[Entries taken from a collection]
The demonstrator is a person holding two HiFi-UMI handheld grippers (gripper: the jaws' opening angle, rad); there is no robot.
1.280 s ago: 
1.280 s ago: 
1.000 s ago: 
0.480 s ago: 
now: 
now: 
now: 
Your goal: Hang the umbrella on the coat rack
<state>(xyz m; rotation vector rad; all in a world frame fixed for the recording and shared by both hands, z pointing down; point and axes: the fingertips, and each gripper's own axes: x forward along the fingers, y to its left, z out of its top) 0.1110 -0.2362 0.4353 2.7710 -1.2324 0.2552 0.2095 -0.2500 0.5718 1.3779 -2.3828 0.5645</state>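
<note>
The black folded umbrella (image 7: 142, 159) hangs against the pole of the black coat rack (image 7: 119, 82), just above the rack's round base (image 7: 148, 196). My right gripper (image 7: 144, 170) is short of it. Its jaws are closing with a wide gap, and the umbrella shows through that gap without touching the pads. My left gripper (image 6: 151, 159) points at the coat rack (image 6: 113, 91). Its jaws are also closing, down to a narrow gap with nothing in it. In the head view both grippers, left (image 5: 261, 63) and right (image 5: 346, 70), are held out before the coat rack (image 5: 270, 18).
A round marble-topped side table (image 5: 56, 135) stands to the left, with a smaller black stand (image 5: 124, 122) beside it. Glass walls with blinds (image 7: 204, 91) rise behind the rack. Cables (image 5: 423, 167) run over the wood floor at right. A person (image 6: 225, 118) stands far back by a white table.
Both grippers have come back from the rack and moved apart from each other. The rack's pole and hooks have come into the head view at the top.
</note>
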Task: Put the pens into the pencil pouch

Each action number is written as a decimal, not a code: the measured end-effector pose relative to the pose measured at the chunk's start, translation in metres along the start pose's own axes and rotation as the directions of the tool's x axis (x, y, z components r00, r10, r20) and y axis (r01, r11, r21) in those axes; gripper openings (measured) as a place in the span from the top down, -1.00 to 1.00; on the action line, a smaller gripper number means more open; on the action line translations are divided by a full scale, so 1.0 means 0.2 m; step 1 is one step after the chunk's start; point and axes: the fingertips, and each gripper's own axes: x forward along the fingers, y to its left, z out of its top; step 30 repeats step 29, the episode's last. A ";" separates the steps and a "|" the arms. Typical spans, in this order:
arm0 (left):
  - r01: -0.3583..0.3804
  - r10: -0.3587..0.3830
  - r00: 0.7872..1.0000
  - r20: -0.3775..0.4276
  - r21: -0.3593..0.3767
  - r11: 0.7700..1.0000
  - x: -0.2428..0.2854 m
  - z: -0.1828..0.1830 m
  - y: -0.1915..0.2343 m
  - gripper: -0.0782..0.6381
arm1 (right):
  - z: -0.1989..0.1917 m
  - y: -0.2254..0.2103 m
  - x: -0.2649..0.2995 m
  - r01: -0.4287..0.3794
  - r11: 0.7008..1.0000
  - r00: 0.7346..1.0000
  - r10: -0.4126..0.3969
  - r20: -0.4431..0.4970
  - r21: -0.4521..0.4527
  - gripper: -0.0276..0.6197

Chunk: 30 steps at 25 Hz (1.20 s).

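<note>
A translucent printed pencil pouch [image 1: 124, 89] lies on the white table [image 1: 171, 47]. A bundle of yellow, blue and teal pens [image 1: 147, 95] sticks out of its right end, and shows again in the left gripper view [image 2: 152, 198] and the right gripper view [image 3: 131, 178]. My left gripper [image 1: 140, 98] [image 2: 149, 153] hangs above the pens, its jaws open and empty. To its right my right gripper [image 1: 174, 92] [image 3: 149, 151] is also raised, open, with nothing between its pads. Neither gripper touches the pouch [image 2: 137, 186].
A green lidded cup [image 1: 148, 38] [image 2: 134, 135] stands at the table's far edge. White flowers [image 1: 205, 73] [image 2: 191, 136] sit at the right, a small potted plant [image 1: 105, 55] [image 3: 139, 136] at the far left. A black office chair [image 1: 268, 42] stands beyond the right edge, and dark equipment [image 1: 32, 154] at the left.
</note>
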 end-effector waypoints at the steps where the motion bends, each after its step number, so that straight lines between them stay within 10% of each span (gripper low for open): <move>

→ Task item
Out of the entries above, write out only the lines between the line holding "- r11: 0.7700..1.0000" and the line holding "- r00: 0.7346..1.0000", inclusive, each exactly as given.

→ Solution to the problem
  - r11: 0.7700..1.0000
  - x: -0.2428..0.2854 m
  - z: -0.1828..0.1830 m
  - y: -0.1915..0.2343 m
  - gripper: -0.0782..0.6381
arm1 (right):
  - z: -0.1989..0.1917 m
  - y: -0.2254..0.2103 m
  - x: -0.2649..0.2995 m
  - r01: -0.4287..0.3794
  - r11: 0.7008..1.0000
  - r00: 0.7346..1.0000

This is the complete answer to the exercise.